Chi crede che l’Occidente sia il paradiso in terra solo a causa dell’abbondanza di mezzi materiali si chieda questa abbondanza da dove viene e cosa comporta nei paesi poveri.
Nessuno ci toglierà mai il diritto datoci da Dio di difendere questi popoli e questi Paesi, né tantomeno di difendere noi stessi ed i nostri giovani da chi ci vuole assimilare a forza, promettendo ai nostri figli un lavoro da camerieri ( con tutto il rispetto per chi lo fa).

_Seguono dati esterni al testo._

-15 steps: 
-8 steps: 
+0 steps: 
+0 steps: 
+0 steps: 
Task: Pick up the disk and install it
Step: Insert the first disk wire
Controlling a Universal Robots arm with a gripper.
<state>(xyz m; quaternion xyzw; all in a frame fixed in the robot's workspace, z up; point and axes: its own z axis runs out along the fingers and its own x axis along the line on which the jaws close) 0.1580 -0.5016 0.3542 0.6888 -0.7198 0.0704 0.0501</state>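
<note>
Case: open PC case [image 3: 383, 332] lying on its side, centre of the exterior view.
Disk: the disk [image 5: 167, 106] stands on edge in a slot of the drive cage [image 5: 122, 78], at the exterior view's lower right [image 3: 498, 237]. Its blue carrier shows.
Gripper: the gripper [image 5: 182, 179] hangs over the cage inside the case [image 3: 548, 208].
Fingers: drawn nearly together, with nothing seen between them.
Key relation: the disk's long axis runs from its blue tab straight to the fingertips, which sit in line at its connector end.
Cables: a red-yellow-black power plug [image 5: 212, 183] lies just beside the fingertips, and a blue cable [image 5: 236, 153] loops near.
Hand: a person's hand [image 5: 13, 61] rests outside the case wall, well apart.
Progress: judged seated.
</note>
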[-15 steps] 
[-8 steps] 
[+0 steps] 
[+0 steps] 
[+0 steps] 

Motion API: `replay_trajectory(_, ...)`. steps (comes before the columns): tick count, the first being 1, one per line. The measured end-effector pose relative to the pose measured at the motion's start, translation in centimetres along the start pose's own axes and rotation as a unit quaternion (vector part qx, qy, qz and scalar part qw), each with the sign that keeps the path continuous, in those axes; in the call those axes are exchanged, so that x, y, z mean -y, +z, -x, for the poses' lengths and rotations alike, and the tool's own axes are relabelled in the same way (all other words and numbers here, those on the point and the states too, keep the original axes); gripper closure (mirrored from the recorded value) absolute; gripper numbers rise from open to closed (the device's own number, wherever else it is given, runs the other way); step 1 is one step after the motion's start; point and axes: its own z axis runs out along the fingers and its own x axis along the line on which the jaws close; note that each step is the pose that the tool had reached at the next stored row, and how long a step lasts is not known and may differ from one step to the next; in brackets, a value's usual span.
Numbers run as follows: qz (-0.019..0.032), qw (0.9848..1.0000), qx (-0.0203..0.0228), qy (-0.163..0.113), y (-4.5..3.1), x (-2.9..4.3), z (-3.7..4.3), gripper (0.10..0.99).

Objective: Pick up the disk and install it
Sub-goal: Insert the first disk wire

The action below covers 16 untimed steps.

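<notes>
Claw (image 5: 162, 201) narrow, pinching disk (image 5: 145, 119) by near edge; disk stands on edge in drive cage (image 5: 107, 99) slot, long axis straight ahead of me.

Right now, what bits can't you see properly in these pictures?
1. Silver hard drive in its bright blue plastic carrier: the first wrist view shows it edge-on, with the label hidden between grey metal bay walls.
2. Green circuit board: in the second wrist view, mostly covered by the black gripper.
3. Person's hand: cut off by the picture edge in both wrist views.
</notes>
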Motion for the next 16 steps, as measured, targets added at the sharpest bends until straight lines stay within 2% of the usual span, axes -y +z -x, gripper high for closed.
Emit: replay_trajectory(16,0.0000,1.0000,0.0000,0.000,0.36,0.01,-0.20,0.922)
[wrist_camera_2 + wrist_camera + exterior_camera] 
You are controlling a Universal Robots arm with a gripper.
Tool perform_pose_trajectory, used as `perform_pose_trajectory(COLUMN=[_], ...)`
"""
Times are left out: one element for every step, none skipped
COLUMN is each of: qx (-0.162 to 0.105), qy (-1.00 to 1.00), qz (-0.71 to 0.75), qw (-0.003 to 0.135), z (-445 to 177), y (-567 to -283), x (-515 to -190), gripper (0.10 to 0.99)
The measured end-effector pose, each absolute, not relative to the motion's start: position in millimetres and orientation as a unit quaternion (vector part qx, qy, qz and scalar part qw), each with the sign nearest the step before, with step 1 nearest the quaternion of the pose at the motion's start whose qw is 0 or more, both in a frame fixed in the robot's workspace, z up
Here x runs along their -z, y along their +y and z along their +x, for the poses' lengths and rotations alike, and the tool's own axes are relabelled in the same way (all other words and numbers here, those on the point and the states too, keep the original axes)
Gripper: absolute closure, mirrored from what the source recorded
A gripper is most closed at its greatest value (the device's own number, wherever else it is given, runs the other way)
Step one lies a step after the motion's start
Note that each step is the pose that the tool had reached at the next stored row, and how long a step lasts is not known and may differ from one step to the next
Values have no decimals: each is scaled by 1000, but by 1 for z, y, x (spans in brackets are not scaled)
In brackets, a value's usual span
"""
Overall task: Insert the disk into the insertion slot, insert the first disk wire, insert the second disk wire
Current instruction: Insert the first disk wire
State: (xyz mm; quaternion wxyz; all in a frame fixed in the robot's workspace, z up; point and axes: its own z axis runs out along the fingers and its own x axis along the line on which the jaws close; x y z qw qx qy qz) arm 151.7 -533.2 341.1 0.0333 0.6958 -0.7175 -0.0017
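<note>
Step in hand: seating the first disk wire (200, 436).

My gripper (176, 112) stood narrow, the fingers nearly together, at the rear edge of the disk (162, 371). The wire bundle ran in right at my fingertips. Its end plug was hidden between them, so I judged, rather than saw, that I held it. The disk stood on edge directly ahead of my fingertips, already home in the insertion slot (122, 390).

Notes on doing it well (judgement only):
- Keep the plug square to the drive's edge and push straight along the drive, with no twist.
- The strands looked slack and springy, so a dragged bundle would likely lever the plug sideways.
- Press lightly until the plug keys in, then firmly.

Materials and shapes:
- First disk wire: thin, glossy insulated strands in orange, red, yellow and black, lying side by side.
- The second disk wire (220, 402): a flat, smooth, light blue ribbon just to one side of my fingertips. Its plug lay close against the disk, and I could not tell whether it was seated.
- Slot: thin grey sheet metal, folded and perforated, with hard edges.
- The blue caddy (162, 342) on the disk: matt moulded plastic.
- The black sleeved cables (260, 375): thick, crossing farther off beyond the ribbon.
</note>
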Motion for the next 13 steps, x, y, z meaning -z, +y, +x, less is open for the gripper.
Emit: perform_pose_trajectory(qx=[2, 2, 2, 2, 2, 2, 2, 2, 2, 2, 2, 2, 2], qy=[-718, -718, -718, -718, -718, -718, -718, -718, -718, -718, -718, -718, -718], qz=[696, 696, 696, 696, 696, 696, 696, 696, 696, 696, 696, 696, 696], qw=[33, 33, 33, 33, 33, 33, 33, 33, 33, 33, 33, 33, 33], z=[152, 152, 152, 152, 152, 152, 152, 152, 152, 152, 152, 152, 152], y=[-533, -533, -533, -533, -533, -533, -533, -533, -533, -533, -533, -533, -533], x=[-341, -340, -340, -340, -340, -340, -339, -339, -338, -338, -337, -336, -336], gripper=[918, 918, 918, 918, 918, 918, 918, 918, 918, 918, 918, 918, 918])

La maggior parte dei musulmani oggi non è schierata ed un migliaio di credenti si sono riuniti nel gruppo fb StrongBeliever (un gruppo in crescita di 1200 fratelli e sorelle qualificati ) per discutere finalmente di queste nuove priorità della Umma (la comunità islamica) di cui il passaggio più importante è relativo alla volontà di formare credenti che abbiano una mentalità attiva e positiva che si riflette sia nella qualità del cammino spirituale interiore sia nella partecipazione attiva alla vita sociale a beneficio della Umma e di tutta l’umanità.
Non c’è alcuna volontà di scontro di civiltà, ma la critica alla mentalità dei musulmani da oratorio, che per debolezza intellettuale e carenze metodologiche si piegano a strategie esterne.
Nel gruppo si analizzano le priorità tra cui innanzitutto la formazione di quadri giovani preparati e l’implementazione del lavoro di Dawa (trasmissione del messaggio) dentro e fuori la comunità.
In questo contesto la nascita e lo sviluppo de La Luce costituisce un altro passo importante: abbiamo finalmente una voce non mainstream, non schierata con gli Stati e plurale, dove queste istanze possono liberamente circolare.
Certamente questa comunità sta crescendo in conoscenza e consapevolezza, anche se siamo ancora lontani dal poter fare un lavoro di lobbying in ambito sociale o politico. Siamo certamente cresciuti qualitativamente: la migliore dimostrazione di ciò è l’interesse che molti fratelli e sorelle stanno avendo per un cambio di strategia, cerchiamo di strutturarci superando vecchie inutili divisioni, più o meno dottrinali, per sopperire alle nostre debolezze e sfruttare al massimo i nostri punti di forza.